Grace was never included in my genetic makeup.  As a pre-teen, I was plagued with baby fat that was exacerbated by my love for ice cream, straight  from the carton. 

Growing up in Irvine, California, one of the safest cities in the U.S. , you’re able to make mistakes that are not life threatening and, if done within the confines of the plastic bubble, you can make it out virtually unscathed.  I’m not sure if this was the reason why as a child, the only thing that rivaled my awkwardness, was my relentless drive to try anything at least once.

When I was around eight years old,  my mom came across an article in the local newspaper about Mikel Barishnakov.  Apparently, this Russian phenom was coming to Irvine to audition children and teenagers with little to no ballet experience, for his production of Swan Lake.  I did a quick assessment and concluded that I was a child, and I had little to no experience, so by all accounts, I was a perfect fit!  My mom, I am sure did a separate assessment.  Taking in my plump frame, she must have considered my chances of making the performance, let alone off the ground, were slim to none. 

We worked as a team to pick out the perfect outfit.  With only three days to prepare for the Saturday audition we needed to be swift with our costume choice.  Shorts were quickly scratched off as a viable option, since with any sudden movement they would bunch between my inner thighs and promptly ride up my butt.  A skirt wouldn’t work either, as I didn’t have anything proper to wear underneath it. My vision of fluid leaps across the dance room floor didn’t include flashing the judges my Strawberry Shortcake undies.  And, considering when I wore a t-shirt and the wind would make it suck to my body, I would pull it at the bottom tenting it back out, so clearly, a leotard or anything spandex wasn’t making the cut.

Saturday morning had arrived.  My mom and I drove in excited silence to the performing arts center.   In my mind I had already moved to New York, rented a small but spacious loft in the city and figured out how my mom could work two jobs to support my tuition costs at Juliard.

I quickly found myself drowning in a sea of tulle and pink but wasn’t the least bit concerned because clearly,  I was buoyant enough to float to the top.  I stood there, like a moose in the headlights, the contrast to the flower-like skinny ballerinas that pirouetted around me. Before leaving house that morning, I couldn’t have been more sure in my outfit choice.  I thought my navy blue sweats with matching sweater shirt, LA gears and turquoise scrunchie socks couldn’t be rivaled by a better decision.  But now, when I saw how beautiful and elegant all the other girls were,  I was even happier in my decision to camouflage my belly rolls beneath the sweat suit I bought at the swap meet. 

We were directed by a tall, stick like serious woman with a tight bun.  She walked like she was floating on air.  I was mesmerized at how effortless moving seemed for her.  She ushered us away from our parents, and  into a large dance room with wooden floors and a huge floor to ceiling mirror.  I could clearly see that I was the “one of these things, that wasn’t like the others.”  My thick red hair riddled with a bad perm, short bangs, which were sadly also permed and huge pink bifocals sliding down my sweaty nose.   I was surrounded by gorgeous same-looking girls with indiscernible features.  After a few minutes had passed, five older versions of ballerinas entered and a matronly woman wearing a long flowy skirt seated herself at the piano in front of the room.

One of the ballerinas spoke, ” We will teach you a routine now, you will have 10 minutes to practice and then we will move to performing them as a group.  If your number is called you may stay for another routine and so on and so on.”  I couldn’t place her accent, but from the best I could tell it sounded fancy.  She walked us through a routine with movements that she marked by their ballet name.  I had trouble following  so I studied her every movement, trying to committ them to memory as the other ballerinas flitted around me. 
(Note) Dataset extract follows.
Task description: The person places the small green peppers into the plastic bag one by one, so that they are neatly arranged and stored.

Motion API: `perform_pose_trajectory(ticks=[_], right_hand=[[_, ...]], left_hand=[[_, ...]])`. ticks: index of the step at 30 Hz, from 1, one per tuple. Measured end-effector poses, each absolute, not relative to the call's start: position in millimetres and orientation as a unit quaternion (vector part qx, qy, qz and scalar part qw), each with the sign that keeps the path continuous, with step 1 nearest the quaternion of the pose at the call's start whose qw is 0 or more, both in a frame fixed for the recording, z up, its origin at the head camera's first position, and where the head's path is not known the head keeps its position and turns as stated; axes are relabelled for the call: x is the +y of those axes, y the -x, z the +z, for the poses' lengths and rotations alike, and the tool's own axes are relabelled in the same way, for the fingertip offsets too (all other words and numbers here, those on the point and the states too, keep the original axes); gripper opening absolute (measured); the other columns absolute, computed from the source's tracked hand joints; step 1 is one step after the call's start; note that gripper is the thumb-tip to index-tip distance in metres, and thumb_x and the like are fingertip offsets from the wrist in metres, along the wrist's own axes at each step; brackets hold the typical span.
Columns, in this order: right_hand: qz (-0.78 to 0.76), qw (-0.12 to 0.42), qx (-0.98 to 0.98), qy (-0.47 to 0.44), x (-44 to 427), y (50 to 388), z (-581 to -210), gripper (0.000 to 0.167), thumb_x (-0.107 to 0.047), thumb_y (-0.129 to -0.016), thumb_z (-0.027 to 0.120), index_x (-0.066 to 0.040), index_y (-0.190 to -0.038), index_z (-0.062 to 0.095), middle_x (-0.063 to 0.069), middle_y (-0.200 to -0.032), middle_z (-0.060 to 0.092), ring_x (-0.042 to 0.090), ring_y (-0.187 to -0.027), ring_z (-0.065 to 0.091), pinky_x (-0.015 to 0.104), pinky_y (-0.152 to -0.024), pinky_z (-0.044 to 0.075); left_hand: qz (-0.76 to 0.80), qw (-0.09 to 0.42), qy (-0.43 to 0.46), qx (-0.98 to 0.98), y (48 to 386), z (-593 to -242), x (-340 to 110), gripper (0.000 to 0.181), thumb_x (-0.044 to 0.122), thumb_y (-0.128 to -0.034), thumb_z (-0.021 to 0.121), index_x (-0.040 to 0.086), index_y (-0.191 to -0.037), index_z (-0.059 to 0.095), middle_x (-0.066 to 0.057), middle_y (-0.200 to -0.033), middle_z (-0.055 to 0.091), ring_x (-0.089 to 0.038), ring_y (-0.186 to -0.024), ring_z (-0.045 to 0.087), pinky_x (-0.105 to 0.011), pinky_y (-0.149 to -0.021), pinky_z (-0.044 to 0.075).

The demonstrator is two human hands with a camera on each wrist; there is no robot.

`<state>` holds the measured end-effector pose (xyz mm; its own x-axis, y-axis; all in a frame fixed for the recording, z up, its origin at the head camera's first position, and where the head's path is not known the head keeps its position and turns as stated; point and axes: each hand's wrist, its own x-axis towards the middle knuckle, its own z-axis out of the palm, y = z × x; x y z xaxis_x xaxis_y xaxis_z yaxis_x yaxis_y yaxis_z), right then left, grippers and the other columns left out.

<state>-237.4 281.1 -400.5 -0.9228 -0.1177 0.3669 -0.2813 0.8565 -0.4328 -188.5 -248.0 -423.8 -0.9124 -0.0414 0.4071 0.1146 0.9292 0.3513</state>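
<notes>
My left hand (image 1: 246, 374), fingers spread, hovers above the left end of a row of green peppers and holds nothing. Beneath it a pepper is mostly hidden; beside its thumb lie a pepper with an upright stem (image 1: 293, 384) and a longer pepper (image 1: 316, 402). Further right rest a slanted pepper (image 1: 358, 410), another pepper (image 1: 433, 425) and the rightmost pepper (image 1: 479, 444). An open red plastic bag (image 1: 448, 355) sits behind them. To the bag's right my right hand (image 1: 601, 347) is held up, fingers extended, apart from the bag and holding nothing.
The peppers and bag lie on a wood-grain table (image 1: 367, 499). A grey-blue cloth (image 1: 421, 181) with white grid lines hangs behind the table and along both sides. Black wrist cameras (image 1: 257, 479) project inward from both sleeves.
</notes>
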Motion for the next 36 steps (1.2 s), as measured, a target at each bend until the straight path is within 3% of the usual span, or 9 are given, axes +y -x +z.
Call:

After her instruction the ballerinas broke off into small practice circles.  I was intrigued as there seemed to be little effort or discussion as to who was going to work together.  It was as if they had a silent understanding as to who they would allow into each clique.  The one thing they had in common however, was that none of them wanted to include me.  Convinced there was no place for me within the social hierarchy of any circle, I tucked myself into a corner of the room and tried to make it look convincing that I was too wrapped up in concentration to be phased by the outcast.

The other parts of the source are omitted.